10. A model training apparatus for multimodal face recognition, the apparatus comprising:

11. The apparatus of claim 10, wherein the feature fusion module comprises:

12. The apparatus of claim 10, wherein the face recognition model includes at least a feature extraction network for each modality.

13. The apparatus according to claim 12, wherein during the supervised training by the supervised training module, the supervised training process for the characteristic of each modality is to perform parameter updating on the feature extraction network of each modality, and the supervised training process for the common characteristic between any at least two modalities is to perform parameter updating on the feature extraction networks of any at least two modalities.

14. The apparatus of claim 10, wherein the loss function is a centterlos loss function.

15. The apparatus of claim 10, wherein the face recognition model is a multi-branch network structure.

16. The apparatus of claim 10, wherein the supervised training approach comprises a classification learning approach or a metric learning approach.

17. The apparatus according to any of claims 10-16, wherein the modalities include at least a depth modality and an RGB modality.

18. A multi-modal face recognition device, comprising:

a feature processing module, configured to extract features of each modality of a face image to be recognized by using a face recognition model trained by the model training method according to any one of claims 1 to 8, and perform feature fusion on the features of each modality to obtain features of each modality and common features between at least two of the modalities;

19. An electronic device, comprising:

at least one processor; and

the memory stores instructions executable by the at least one processor to enable the at least one processor to perform the model training method for multimodal face recognition of any one of claims 1-8.

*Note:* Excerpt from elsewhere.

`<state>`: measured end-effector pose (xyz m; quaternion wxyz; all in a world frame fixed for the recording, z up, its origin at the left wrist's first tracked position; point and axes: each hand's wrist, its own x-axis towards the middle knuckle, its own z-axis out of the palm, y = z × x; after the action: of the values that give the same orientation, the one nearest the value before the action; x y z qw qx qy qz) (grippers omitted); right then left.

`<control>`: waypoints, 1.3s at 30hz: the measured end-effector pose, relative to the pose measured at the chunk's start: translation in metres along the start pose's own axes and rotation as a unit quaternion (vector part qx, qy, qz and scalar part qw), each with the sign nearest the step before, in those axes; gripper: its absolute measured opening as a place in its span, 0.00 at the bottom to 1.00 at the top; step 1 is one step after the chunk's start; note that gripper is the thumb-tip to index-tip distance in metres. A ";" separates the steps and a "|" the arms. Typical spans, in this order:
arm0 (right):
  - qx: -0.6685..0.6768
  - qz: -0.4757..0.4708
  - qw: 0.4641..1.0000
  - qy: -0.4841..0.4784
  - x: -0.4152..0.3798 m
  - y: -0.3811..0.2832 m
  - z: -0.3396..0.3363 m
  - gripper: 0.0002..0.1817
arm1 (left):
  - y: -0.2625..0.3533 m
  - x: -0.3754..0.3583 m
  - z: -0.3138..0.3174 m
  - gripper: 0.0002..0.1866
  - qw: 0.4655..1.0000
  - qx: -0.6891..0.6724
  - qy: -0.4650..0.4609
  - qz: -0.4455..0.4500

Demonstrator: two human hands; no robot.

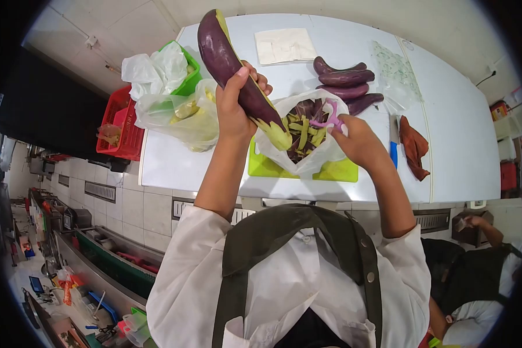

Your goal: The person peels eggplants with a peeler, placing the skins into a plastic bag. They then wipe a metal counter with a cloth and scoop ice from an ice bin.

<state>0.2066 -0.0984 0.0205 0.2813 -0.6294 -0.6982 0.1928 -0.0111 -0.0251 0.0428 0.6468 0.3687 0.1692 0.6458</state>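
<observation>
My left hand [240,101] is wrapped round a large purple eggplant [229,64], held tilted with its lower end over a plastic bag. Pale green strips on the eggplant show where skin is off. In my right hand [356,139] is a light purple peeler [329,114], its head above the bag's mouth and apart from the eggplant. The open white plastic bag [325,152] holds purple and green peelings [303,132]. Beneath it lies a lime-green cutting board [339,171].
Several whole eggplants [345,78] lie at the back right. A blue-handled knife [394,152] and a brown cloth [413,148] are on the right. Bagged pale pieces [185,110], a green basket [190,75] and a red crate [122,136] stand left. Another person [475,272] is at lower right.
</observation>
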 end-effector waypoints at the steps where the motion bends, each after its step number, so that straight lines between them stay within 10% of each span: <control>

20. An electronic device, comprising:

at least one processor; and

the memory stores instructions executable by the at least one processor to enable the at least one processor to perform the multimodal face recognition method of claim 9.

21. A non-transitory computer readable storage medium storing computer instructions for causing a computer to perform the model training method for multimodal face recognition of any one of claims 1-8.

22. A non-transitory computer readable storage medium storing computer instructions for causing a computer to perform the multimodal face recognition method of claim 9.